→ **EXERCISE PROMPT**
Beginning with the line that has "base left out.", please write out the remaining lines of the material exactly, the last one included.

→ **STORED DATA**
▽

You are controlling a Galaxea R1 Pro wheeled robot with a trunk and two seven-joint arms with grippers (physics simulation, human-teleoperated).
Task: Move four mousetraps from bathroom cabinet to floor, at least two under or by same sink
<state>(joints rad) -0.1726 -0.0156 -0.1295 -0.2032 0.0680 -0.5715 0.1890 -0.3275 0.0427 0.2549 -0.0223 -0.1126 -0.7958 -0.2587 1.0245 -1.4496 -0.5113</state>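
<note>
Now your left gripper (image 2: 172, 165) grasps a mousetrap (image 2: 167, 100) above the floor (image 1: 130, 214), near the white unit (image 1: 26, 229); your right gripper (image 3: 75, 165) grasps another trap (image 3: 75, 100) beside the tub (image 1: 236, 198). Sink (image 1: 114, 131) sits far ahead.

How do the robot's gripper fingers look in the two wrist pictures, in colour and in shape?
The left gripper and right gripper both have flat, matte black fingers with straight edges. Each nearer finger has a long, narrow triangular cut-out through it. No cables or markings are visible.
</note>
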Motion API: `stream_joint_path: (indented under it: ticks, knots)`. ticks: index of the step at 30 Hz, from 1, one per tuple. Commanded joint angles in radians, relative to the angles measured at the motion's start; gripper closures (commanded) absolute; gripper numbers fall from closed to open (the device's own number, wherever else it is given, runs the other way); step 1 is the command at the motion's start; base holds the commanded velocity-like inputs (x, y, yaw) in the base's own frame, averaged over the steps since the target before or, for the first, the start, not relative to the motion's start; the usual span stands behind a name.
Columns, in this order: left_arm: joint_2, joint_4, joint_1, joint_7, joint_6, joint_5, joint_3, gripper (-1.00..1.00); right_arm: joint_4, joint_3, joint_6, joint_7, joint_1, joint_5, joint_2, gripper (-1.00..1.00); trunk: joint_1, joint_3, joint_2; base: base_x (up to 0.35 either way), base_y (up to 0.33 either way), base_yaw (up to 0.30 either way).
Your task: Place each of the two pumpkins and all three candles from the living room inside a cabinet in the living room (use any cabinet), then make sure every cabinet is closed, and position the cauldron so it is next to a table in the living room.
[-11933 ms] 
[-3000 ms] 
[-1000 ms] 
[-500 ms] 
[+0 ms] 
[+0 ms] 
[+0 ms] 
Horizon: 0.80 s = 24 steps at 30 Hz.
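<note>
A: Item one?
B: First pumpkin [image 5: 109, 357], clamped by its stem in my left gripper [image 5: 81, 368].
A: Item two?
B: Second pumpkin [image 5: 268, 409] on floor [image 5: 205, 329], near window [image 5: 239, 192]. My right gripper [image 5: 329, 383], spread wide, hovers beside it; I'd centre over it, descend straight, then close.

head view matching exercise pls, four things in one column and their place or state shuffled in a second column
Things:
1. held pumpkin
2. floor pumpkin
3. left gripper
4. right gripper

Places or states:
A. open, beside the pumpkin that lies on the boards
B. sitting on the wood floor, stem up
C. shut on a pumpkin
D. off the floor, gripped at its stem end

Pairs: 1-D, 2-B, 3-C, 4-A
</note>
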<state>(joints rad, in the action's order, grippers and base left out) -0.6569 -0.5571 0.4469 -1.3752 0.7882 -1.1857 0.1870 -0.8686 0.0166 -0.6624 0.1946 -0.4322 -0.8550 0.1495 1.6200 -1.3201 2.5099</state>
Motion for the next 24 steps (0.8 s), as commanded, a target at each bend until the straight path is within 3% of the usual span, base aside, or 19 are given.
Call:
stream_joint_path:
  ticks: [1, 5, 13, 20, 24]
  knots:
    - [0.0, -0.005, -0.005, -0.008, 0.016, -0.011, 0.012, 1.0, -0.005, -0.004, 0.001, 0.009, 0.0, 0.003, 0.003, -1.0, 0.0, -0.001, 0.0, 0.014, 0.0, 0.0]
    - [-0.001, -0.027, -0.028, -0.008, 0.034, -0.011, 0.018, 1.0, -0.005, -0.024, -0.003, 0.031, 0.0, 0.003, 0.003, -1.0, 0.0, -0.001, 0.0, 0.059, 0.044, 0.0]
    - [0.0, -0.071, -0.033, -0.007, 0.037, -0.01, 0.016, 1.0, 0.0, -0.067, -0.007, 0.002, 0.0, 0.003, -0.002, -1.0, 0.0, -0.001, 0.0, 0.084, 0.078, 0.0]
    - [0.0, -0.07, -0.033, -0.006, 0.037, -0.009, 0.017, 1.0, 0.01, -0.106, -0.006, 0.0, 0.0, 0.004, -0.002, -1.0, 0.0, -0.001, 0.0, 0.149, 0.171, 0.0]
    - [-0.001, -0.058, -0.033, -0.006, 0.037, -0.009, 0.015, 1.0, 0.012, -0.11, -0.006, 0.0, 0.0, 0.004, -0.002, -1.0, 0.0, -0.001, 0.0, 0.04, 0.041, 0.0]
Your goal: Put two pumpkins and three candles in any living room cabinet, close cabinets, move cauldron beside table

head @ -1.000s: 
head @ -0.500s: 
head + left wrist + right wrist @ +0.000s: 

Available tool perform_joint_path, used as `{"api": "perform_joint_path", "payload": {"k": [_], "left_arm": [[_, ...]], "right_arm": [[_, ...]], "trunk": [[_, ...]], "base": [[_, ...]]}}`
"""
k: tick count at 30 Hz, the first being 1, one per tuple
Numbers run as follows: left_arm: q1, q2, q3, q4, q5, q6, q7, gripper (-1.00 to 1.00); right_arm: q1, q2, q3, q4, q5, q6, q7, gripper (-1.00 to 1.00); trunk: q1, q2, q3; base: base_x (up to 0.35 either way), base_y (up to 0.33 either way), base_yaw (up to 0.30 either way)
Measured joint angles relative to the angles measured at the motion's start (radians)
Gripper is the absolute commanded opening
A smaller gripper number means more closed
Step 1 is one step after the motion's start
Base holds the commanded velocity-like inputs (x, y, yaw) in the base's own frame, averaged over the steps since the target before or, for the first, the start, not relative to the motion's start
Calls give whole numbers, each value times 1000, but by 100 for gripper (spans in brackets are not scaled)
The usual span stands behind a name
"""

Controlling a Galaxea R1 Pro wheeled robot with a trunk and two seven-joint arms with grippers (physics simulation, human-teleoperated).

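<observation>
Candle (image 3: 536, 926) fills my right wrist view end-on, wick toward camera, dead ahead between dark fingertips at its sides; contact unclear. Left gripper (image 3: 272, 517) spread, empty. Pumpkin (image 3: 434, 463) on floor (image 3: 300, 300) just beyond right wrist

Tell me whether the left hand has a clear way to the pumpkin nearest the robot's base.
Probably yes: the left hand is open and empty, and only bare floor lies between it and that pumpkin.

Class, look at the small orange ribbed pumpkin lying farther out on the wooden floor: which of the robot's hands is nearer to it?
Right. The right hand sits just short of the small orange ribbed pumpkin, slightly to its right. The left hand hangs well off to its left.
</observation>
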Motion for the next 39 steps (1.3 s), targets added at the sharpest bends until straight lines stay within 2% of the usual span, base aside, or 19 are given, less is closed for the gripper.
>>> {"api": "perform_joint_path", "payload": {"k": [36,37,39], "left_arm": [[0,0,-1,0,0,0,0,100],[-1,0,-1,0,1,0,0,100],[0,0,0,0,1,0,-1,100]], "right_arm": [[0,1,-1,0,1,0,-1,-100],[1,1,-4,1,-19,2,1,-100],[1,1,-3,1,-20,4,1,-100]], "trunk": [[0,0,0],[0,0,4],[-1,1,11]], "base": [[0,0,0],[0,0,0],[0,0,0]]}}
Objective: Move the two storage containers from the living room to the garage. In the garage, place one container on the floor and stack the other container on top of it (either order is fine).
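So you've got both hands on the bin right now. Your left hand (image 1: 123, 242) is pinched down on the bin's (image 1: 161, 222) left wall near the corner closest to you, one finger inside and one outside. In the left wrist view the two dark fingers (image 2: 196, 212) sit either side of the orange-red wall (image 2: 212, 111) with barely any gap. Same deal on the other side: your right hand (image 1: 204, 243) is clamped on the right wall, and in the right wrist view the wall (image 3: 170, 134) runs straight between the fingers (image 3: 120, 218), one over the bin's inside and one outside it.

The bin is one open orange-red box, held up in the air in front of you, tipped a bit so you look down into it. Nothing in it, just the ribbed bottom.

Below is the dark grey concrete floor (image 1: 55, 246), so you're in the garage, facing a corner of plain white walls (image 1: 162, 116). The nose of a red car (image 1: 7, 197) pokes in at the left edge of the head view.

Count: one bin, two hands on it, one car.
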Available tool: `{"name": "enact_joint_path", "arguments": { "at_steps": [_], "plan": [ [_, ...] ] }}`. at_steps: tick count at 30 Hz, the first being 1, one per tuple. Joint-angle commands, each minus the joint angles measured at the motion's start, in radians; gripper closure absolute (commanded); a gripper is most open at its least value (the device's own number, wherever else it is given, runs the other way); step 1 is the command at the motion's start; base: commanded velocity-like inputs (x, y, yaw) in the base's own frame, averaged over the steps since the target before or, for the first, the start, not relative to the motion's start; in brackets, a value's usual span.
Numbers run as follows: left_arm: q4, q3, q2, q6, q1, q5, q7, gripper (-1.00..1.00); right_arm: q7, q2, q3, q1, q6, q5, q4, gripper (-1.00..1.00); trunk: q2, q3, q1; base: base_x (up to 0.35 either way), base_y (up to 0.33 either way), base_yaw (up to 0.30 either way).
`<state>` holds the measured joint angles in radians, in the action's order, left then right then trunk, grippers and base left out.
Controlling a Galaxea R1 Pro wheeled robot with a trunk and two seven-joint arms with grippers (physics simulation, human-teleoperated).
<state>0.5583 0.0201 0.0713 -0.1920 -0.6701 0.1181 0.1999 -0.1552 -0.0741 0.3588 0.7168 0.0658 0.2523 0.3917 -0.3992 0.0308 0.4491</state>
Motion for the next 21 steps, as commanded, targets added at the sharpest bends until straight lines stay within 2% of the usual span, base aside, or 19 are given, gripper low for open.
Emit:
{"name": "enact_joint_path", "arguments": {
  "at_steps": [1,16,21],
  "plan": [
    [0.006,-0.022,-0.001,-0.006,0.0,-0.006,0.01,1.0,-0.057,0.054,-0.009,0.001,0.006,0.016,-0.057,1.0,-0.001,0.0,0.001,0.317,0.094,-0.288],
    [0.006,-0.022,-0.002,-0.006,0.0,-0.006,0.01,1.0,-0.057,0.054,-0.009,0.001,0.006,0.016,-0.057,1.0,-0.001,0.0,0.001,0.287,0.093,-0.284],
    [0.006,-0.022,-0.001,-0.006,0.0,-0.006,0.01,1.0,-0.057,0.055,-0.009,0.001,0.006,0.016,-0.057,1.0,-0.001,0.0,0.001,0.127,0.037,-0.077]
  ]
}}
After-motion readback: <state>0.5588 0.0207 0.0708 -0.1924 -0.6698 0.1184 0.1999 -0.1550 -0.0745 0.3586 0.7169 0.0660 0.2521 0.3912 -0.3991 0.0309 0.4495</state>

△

→ **ANSWER FOR THIS EXERCISE**
`<state>` holds the measured joint angles in radians, in the action's order, left then right then trunk, grippers and base left out.
Controlling a Galaxea R1 Pro wheeled robot with a trunk and two seven-joint arms with grippers (physics simulation, human-teleoperated).
<state>0.5583 0.0201 0.0713 -0.1920 -0.6701 0.1181 0.1999 -0.1552 -0.0741 0.3588 0.7168 0.0658 0.2523 0.3917 -0.3992 0.0308 0.4491</state>
Motion for the next 21 steps, as commanded, targets added at the sharpest bends until straight lines stay within 2% of the usual span, base aside, or 19 are given, gripper low for open.
Emit:
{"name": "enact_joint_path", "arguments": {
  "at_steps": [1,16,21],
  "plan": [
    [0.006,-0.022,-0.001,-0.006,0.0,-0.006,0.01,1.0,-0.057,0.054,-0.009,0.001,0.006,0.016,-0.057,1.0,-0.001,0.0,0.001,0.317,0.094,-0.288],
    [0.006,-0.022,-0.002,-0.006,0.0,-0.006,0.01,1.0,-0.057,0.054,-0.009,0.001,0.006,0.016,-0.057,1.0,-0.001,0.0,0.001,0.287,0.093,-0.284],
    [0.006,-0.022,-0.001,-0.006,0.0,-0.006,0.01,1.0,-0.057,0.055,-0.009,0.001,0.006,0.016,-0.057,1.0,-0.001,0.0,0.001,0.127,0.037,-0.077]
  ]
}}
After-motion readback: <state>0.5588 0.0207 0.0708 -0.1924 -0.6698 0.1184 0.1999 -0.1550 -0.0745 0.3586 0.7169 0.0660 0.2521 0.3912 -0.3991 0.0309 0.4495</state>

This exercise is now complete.